The bad habit of having something for nothing
Laziness is not so problematic if it is not accompanied by other evils. Wanting to avoid effort is not fundamentally bad, as long as it pushes us to be smarter. The main concern is that a lazy person necessarily needs things to live, like everyone else, and often even wants to satisfy desires that in themselves could be called superficial because they are not related to survival. When one is lazy, one hopes to put the burden of one’s subsistence on others and much more than that. We want to have something without being able to want to provide something in return. We break the universal law of reciprocity. When we get into the habit of harming others, we lose our dignity and gradually turn into a vile person. Effort is necessary for our respectability. Man is a social animal, that is why it is necessary that he is able to offer something to others, it does not have to be material, but it has to be something, otherwise it is called theft.
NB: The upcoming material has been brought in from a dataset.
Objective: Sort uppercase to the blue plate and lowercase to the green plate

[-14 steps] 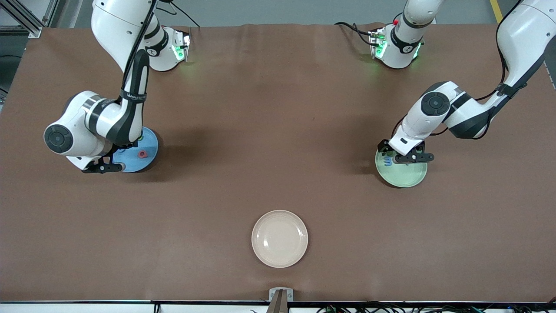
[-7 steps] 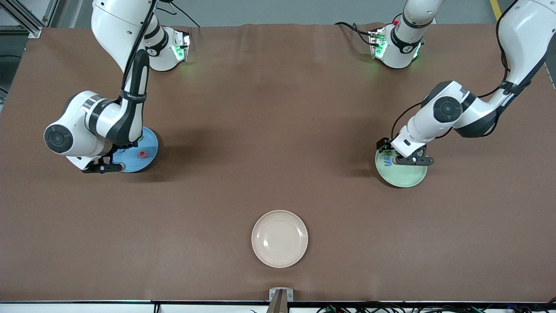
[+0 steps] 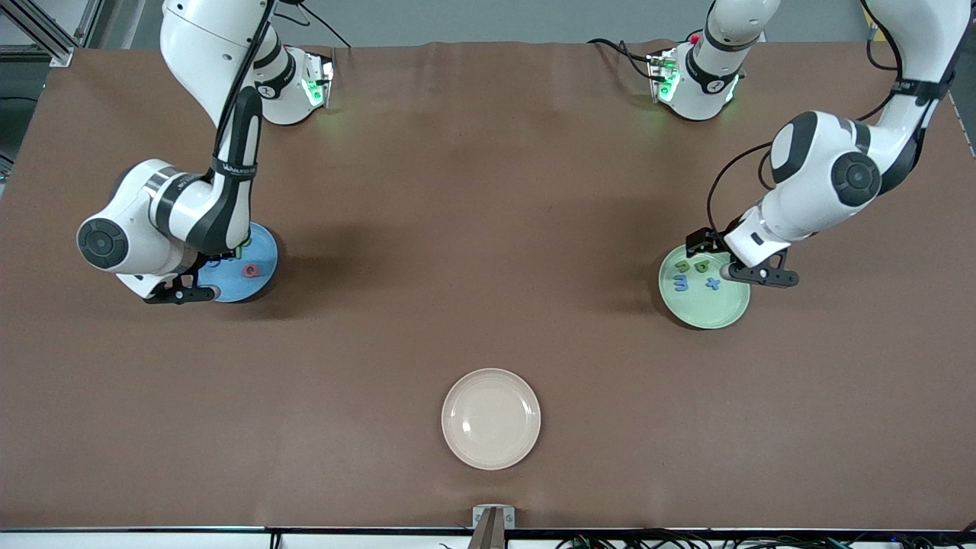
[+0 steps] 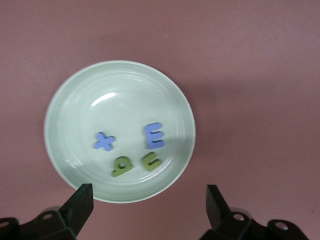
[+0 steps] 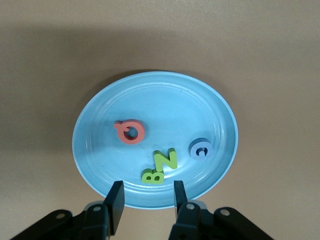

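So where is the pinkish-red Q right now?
The pinkish-red Q lies in the blue plate at the right arm's end of the table, beside the green N and B.

- A robotics lab or test cell, not a home.
- Two white robot arms (image 3: pixel 198 191) stand bolted at one edge of a wide worktop (image 3: pixel 488 229) covered in plain brown sheet.
- Green status lights glow at both arm bases (image 3: pixel 690 84).
- Black cables (image 3: pixel 686 540) trail along the worktop's edge.
- Aluminium framing (image 3: pixel 46 30) and grey floor show past the corner.
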Available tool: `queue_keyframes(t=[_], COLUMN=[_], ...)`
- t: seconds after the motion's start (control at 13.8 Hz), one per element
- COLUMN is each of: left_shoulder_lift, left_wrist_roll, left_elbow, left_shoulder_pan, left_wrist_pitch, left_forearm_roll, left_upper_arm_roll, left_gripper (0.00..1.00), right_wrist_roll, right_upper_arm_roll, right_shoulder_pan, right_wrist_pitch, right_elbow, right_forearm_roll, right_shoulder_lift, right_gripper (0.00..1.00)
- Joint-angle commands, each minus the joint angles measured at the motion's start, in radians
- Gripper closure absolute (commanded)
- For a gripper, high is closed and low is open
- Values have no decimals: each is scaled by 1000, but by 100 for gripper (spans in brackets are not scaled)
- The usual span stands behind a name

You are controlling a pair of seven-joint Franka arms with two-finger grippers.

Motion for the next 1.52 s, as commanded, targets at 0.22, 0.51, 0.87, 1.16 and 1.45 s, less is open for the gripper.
queue_keyframes(t=[0.22, 0.51, 0.87, 1.16, 1.45], left_shoulder_lift=[-151, -146, -152, -171, -171], left_wrist_roll=[63, 60, 60, 62, 60], left_elbow=[113, 331, 509, 590, 667], left_shoulder_pan=[-3, -2, -2, -2, -2], left_wrist_pitch=[-134, -346, -511, -570, -615], left_forearm_roll=[-52, -56, -122, -122, -121], left_upper_arm_roll=[100, 140, 160, 157, 151], left_gripper=[1, 0, 0, 0, 0], right_wrist_roll=[-10, -6, 1, 5, 4], right_upper_arm_roll=[0, -20, -90, -76, -67], right_shoulder_pan=[0, 21, -9, -148, -225], right_wrist_pitch=[14, -59, -292, -446, -465], right_elbow=[-18, 11, 227, 455, 566], right_forearm_roll=[20, 20, 4, 1, 6], right_shoulder_lift=[-31, -38, -34, -31, -31], right_gripper=[52, 0, 0, 0, 0])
A better understanding of traditional societies
Pre-industrial societies, whether Asian or Western, are based on reciprocal exchanges and complementarity. At the top of the social ladder, we find the priests or monks, then the warriors and princes, then the merchants and craftsmen and finally the peasants. Each group gives something in order to enjoy the benefits of social integration. The monks offer their blessings while the warriors and princes give their blood in exchange for the protection of the group. Craftsmen and merchants offer their skills and ingenuity while peasants give their sweat. Everything works relatively well as long as everyone fulfills their contract. Beyond the famine that had been a catalyst for the French Revolution, there was above all the refusal of the warrior class (that of the nobles) to continue to assume their full responsibility in the art of war. The people were dying on the battlefields while the generals (they nobles) were watching from afar. The spirit of sacrifice had been lost, which precipitated the development of this feeling of injustice because the contract was broken. The nobles wanted something without sacrificing anything, such a situation could not continue.